A Qantara Capital avança com um investimento de 468 milhões de euros num parque logístico que ficará localizado em Grândola, o Grândola Logistics Park Euro-Atlantic (GLPEA).
Posicionado como o novo portal de ligação para o corredor de comércio e dados Euro-Atlântico, este novo parque logístico assume uma relevância estratégica pela sua posição geográfica, garantindo acesso direto a rotas comerciais marítimas e a Sines, funcionando como porta de entrada para o mercado europeu. O empreendimento responde à escassez de terrenos logísticos de grande escala em Portugal através de um modelo focado na sustentabilidade ambiental e na multimodalidade.
O parque assegura ligação direta ao IC1 e à Linha Ferroviária do Sul, situando-se a apenas 8 km da autoestrada A2. Esta conectividade multimodal coloca o complexo a 50 km do Porto de Sines, a 64 km de Setúbal e a 100 km de Lisboa. A infraestrutura disponibilizará uma área total de terreno de 1,3 milhões de metros quadrados, com 635.000 metros quadrados de construção e um terminal ferroviário de mercadorias com um parque de contentores de 23.000 metros quadrados.
O GLPEA assume-se como uma plataforma estratégica de escala ibérica que responde de forma direta à escassez de grandes espaços logísticos em Portugal, um fator crítico para a competitividade do país. Ao ligar esta infraestrutura multimodal ao Porto de Sines e às principais redes de transporte europeias, está a abrir uma porta de entrada fulcral para o comércio internacional e a reforçar o posicionamento de Portugal nas cadeias de abastecimento globais.
O impacto financeiro do projeto contribuirá para fortalecer e diversificar a economia local, reduzindo a dependência do turismo e da agricultura, e gerará receitas contínuas para o município e para a região. Grândola irá beneficiar diretamente com a construção desta infraestrutura, uma vez que o Plano de Pormenor do projeto prevê uma zona de uso misto para comércio local, como cafés, restaurantes e lojas, serviços como creches e espaços de coworking, e a cedência de terrenos para áreas de lazer e desporto, tudo acessível ao público. Está também prevista a doação de um edifício para a instalação de serviços municipais ou sociais, como a Proteção Civil e os Bombeiros locais.

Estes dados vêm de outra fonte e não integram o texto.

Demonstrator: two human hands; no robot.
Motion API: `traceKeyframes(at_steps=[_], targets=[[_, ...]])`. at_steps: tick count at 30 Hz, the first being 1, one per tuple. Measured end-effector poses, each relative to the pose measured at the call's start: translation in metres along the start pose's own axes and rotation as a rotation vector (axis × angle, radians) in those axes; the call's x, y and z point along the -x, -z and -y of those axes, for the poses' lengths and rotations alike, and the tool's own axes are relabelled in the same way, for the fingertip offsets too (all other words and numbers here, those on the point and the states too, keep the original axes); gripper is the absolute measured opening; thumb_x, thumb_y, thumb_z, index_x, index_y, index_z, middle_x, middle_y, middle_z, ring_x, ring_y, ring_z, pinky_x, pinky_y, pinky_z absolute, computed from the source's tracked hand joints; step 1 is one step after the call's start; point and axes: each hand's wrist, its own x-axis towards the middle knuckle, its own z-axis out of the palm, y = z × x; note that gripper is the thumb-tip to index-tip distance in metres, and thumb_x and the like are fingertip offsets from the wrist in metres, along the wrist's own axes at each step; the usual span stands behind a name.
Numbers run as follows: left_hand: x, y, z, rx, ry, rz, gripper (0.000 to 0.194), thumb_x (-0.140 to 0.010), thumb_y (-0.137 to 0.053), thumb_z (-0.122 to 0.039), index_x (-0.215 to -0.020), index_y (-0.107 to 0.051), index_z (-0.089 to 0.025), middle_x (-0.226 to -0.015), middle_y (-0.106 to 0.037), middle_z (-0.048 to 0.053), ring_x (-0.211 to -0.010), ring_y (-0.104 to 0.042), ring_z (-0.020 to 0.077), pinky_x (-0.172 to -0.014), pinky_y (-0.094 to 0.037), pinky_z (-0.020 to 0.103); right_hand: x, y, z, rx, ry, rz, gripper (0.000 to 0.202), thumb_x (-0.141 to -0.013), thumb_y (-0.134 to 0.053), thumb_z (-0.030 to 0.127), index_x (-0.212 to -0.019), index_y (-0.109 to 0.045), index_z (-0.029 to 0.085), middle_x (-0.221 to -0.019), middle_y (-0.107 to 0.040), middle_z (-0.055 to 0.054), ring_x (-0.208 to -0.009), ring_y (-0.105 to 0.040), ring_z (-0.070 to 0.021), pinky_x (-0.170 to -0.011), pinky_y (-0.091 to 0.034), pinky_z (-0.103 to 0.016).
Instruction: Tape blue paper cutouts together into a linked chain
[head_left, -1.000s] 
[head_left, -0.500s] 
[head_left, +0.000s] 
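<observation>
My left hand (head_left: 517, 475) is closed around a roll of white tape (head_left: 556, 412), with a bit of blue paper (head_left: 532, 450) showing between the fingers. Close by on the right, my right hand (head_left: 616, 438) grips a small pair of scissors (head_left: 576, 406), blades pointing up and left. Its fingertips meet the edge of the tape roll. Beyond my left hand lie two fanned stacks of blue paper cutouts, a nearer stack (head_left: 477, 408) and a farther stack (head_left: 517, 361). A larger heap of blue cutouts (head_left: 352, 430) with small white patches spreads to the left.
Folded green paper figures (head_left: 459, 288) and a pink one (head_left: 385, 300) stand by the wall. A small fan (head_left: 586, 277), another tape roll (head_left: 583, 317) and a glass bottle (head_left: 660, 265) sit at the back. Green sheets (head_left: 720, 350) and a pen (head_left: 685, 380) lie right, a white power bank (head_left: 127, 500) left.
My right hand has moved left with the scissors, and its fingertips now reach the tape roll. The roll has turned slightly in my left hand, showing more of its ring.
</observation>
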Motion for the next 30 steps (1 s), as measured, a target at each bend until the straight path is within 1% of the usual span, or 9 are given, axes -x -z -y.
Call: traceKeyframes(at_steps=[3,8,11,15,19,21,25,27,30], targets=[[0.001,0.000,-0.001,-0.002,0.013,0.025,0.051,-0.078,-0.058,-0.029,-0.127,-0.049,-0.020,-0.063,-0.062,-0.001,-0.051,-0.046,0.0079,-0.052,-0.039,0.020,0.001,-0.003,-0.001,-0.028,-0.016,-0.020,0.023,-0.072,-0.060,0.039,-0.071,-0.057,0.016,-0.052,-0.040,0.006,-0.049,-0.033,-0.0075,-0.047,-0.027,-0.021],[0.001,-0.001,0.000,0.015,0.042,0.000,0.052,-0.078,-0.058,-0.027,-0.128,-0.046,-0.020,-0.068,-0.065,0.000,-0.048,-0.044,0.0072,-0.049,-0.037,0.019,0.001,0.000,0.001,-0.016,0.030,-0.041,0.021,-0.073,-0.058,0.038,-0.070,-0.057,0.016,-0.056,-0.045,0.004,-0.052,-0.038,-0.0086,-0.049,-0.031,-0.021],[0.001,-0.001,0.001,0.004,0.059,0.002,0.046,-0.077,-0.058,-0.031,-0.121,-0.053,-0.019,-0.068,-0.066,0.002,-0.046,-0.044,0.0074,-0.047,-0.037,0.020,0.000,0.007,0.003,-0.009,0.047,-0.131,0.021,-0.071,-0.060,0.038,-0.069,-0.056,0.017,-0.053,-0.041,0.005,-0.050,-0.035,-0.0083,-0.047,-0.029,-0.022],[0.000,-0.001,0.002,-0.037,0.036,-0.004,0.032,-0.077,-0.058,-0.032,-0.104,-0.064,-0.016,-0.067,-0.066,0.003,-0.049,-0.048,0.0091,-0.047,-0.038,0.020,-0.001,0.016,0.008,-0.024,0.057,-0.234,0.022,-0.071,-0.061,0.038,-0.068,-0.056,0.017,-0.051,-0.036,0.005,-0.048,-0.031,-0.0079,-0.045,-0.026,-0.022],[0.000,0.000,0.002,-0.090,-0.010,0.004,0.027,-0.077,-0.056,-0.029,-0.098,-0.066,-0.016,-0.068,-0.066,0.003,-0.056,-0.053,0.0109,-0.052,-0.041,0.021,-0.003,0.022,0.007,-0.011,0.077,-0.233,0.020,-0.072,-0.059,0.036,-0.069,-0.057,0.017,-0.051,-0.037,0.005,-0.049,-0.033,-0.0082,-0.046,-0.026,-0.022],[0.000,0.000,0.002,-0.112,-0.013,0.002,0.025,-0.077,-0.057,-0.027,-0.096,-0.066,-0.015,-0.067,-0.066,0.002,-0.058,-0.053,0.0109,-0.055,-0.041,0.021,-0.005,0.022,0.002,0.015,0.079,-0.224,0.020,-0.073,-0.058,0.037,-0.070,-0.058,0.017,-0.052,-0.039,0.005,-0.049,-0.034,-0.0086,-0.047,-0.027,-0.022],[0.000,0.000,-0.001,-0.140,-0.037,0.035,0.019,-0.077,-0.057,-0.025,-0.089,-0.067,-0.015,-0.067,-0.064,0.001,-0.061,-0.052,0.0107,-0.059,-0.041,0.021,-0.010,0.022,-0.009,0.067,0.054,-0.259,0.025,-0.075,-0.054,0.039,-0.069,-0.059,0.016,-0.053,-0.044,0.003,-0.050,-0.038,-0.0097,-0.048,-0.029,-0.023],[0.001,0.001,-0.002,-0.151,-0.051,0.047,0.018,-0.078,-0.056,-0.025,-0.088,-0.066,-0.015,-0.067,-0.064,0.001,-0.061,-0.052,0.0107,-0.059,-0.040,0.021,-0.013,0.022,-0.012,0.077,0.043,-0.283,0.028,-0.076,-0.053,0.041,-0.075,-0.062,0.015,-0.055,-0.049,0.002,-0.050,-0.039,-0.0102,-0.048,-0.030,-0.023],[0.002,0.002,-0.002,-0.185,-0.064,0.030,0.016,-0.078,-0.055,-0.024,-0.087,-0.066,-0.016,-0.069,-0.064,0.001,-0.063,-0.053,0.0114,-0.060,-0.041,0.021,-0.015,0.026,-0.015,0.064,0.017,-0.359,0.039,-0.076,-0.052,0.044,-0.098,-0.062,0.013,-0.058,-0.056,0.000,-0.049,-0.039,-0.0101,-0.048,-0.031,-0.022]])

O parque logístico vai funcionar num modelo Built-to-Suit, em que as instalações são construídas à medida dos requisitos técnicos de cada inquilino, mediante contratos de arrendamento de longa duração. O parque foi dimensionado para acolher cerca de mil utilizadores diários, gerando emprego de forma gradual e prioritariamente local. A procura de mão-de-obra apoia-se num universo de 33.000 profissionais ativos num raio de 30 minutos de deslocação.
No plano ambiental, o projeto exige certificação de construção sustentável para todos os edifícios, e irá maximizar a utilização de energia renovável através de painéis solares nas coberturas dos edifícios e no parque de estacionamento. Será também adotada uma abordagem baseada em dados relativamente ao consumo de energia, que permitirá otimizar continuamente as capacidades de produção, armazenamento e carregamento. O abastecimento de água será gerido com as Águas do Alentejo e incluirá uma ETAR própria para reutilização de águas tratadas em regas e usos não potáveis.
Com o objetivo de salvaguardar os ecossistemas locais, serão preservados 410.000 metros quadrados de zonas verdes (cerca de um terço do terreno), o que inclui faixas de enquadramento junto ao IC1, espaços de conservação como o parque das Armérias e a manutenção de 19 hectares de vegetação natural e sobreiros. Em articulação com as entidades competentes, foram incorporadas medidas obrigatórias de mitigação e compensação para as espécies protegidas identificadas na área de implantação, que é predominantemente constituída por povoamentos de pinheiro-bravo.
A consulta pública do Estudo de Impacte Ambiental terminou a 2 de julho, sublinhando que o projeto já contava com aprovação condicional em Conferência Procedimental desde fevereiro de 2025. O promotor prevê iniciar as obras de infraestruturas imediatamente após a emissão da Declaração de Impacte Ambiental (DIA) e das licenças definitivas, decorrentes da aprovação do Plano de Pormenor por parte do Município.